Growing up as he had, an outcast amongst so many kids who hardly realized how privileged they were, he’d formed a thick skin. He never had the clothes other kids had or the popular toys. Hell, he was lucky if he even had food.

But it was never his envy for their material possessions that kept him up crying at night as a boy. It was the sight of their parents picking them up at the end of the day, the sound of moms and dads asking how their days were and if they had fun at school.

Most evenings, Rhett wandered home alone. The days he didn’t were the days he hid in the school and slept overnight. For years, his mom didn’t notice him missing from his bed, but when she eventually did, she beat him black and blue. That was when the questions started.

They said their meddling was out of concern, but their questions only made things worse. The closer the teachers and principal examined his home life, the more his world seemed put on display. The few friends he had started to notice all the ways he was different and then they didn’t want to be his friend anymore.

When he found his mom dead, a needle still in her arm, his first thought was how much she’d spent on the stuff that stole her life. People said children were expensive, but Rhett now knew they didn’t have to be. His mother never spent on him what she put into her addiction.

She never held him or claimed to love him, but he still cried over her body that night. She was all he knew, and the unknown loomed with terrifying possibilities he couldn’t face.

The days after her death were a blur. He remembered the blue car that picked him up and drove him to a brown building where he waited for his new foster parents to arrive. The foolish hope that these foster parents might act like the other parents at school, gave him the courage to go with the strange family.

But in a matter of days, it became clear that he would never be viewed the same as their other children. He would never be theirs. Always an outsider. Always different.

He became withdrawn, preferring to watch television or read rather than interact with people. Addicted to old TV shows where a mom and dad lived together with a family in a happy house tucked away in a safe little town, he lost interest in reality. Reality was ugly.

The idea that such a picture-perfect life could exist captivated him. It was nothing like the life he had with his mom or the one he claimed with his foster family, but it became everything he wanted.
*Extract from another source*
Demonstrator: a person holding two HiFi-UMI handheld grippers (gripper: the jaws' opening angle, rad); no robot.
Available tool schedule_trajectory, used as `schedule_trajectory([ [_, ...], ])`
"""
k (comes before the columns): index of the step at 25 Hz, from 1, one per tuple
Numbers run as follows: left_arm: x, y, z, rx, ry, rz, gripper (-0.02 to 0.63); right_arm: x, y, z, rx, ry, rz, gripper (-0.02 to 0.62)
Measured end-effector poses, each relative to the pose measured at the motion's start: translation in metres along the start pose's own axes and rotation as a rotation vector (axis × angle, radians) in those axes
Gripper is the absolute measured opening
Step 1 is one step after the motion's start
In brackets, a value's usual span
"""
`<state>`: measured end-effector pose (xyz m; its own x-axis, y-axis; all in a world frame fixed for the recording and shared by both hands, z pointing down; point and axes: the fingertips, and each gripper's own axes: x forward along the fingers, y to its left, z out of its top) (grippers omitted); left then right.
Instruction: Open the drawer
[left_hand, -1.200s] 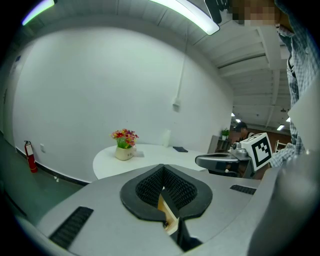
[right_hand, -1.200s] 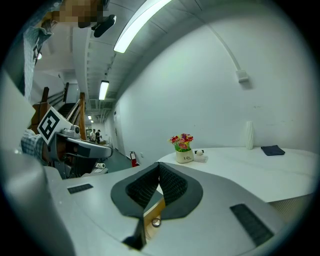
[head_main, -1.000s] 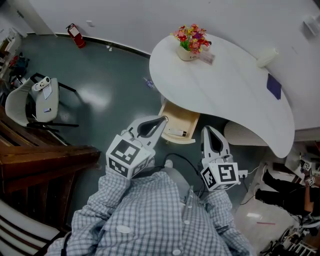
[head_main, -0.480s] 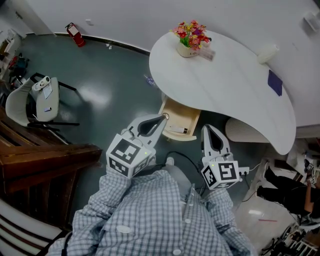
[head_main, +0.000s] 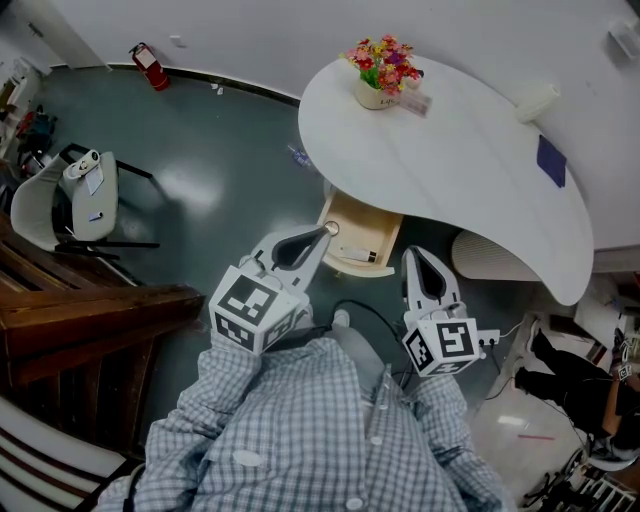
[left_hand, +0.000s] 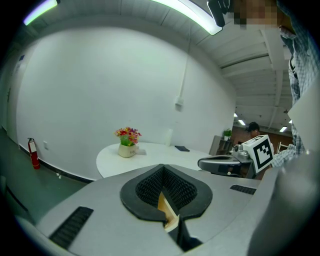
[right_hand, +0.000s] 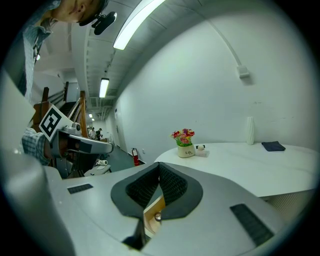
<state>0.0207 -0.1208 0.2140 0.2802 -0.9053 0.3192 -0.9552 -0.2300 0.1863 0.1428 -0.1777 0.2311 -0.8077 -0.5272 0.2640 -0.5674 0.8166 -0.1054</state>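
Pale wooden drawer (head_main: 372, 232) is standing pulled out from under the near edge of the white rounded tabletop (head_main: 460, 190). A small white oblong item (head_main: 350, 257) is lying inside it, by the front wall.

Left grey two-jaw gripper (head_main: 322, 236) is pointing its tip at the drawer's front left corner; touching or just beside, the head view is not telling. In its own view the black ribbed pads (left_hand: 150, 186) are pressing together with nothing between them, and a sliver of drawer wood is showing through the slit below.

Right grey two-jaw gripper (head_main: 419, 258) is hovering off the drawer's right side, apart from it, under the table edge. Its jaws are likewise pressing flat on each other; drawer wood and a small round metal knob (right_hand: 158, 216) are showing through the slit beneath.

On the tabletop a cream pot of red, pink and yellow flowers (head_main: 379, 78) is sitting at the far left. A dark blue flat rectangle (head_main: 548, 160) is lying toward the right, and a white cylinder (head_main: 535, 102) is lying beyond it.

Person's grey checked shirt (head_main: 320, 430) is filling the lower frame. Red fire extinguisher (head_main: 146, 64) is leaning by the far wall, and a white chair (head_main: 60, 205) is standing on the dark green floor (head_main: 220, 150) at left.
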Motion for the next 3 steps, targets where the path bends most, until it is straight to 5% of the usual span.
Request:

Then things changed again, and his foster parents started fighting more than usual. They said they couldn’t keep him and he had to go back to the brown building. Their rejection hurt, because no matter how much they fought, they wouldn’t give up any of their real kids, the kids they loved.

Rhett spent a lot of time in that brown building. Over the years, the interior had changed, but the outside always looked the same and the outcomes never brought lasting relief.

No matter where he went, the people didn’t love him. They loved their other children, but never him.

When he was seventeen, on his way back to the brown building again, he’d finally admitted that he might be unlovable. Rather than suffer another family’s rejection, he ran.

He took odd jobs and stayed at boarding houses, until he crossed paths with a dairy farmer who offered him a job with free room and board. For nine years he worked on that farm, saving almost every penny he earned. He read a lot and bought a cell phone, which gave him access to the internet. He’d spent hours searching properties and dreaming of a day he might own his own home, perhaps even have a wife.

It had been years since anyone had taken interest in him, so when Adel showed up at the country fair one year with her pretty blonde hair and flirty eyes, he didn’t think it was anything personal. She said she needed a friend, someone who wasn’t tied down and could travel with her to singing gigs.

Her voice was pure gold and when she sang, he thought she might be an angel. But there was nothing pure about Adel, and the first time she touched him, she introduced him to a world of sin.

He should have known she was dangerous. Everything she did was fast. He quit the dairy farm and followed her down the coast where she’d spend the days sleeping wherever he managed to book a room, and the nights singing and partying with strangers.